* **Exercise goal**
In the listing below, find the line with "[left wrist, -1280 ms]" and the line with "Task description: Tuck". Repeat those two lines and all lines between them exactly.

* **Stored data**
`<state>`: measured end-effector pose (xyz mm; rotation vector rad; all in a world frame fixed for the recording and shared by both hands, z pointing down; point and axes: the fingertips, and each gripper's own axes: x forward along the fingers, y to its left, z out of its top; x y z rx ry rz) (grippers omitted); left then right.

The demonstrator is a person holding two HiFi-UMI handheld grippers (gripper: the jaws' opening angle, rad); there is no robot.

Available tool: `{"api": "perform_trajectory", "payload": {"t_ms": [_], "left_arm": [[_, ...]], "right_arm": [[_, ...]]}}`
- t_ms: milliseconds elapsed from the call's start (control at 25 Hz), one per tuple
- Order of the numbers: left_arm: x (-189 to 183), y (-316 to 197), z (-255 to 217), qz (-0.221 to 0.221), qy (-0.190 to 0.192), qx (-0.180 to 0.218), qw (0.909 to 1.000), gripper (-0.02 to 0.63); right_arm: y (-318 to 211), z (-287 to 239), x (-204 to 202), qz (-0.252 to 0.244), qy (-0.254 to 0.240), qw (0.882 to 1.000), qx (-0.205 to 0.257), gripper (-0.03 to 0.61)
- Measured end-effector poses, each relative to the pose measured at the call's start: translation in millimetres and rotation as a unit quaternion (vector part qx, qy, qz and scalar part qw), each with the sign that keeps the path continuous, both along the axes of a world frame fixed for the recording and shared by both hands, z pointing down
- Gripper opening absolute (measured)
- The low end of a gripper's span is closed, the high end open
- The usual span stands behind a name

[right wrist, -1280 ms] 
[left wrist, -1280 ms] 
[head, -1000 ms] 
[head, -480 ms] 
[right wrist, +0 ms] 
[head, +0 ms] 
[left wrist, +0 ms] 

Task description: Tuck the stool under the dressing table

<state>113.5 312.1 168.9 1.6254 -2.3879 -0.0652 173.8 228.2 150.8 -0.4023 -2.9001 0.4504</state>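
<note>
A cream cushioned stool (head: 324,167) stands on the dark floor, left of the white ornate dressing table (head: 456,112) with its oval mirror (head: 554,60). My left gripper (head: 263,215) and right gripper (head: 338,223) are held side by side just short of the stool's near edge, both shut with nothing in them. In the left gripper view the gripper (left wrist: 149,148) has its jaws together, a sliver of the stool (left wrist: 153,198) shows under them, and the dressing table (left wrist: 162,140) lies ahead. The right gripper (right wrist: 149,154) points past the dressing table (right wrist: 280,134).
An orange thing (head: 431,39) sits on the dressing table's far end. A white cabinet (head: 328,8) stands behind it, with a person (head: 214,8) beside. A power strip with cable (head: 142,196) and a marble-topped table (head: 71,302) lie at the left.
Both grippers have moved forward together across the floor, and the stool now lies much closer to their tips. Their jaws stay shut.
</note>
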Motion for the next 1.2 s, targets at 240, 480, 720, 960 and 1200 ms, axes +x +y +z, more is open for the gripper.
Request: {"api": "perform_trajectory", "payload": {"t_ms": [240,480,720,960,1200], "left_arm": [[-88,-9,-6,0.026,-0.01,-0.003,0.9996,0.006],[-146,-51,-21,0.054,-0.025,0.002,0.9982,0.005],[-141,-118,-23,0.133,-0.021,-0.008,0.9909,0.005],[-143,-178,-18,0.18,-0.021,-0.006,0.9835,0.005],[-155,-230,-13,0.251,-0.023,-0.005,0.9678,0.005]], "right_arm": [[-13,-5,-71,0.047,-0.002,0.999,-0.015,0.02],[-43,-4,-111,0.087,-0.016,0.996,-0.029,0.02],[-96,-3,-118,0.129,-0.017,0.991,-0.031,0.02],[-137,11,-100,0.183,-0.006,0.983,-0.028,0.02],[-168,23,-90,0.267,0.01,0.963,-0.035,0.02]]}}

* **Result**
[left wrist, -1280 ms] 
[head, -1000 ms] 
[head, -480 ms] 
[right wrist, +0 ms] 
[head, +0 ms] 
[left wrist, +0 ms] 

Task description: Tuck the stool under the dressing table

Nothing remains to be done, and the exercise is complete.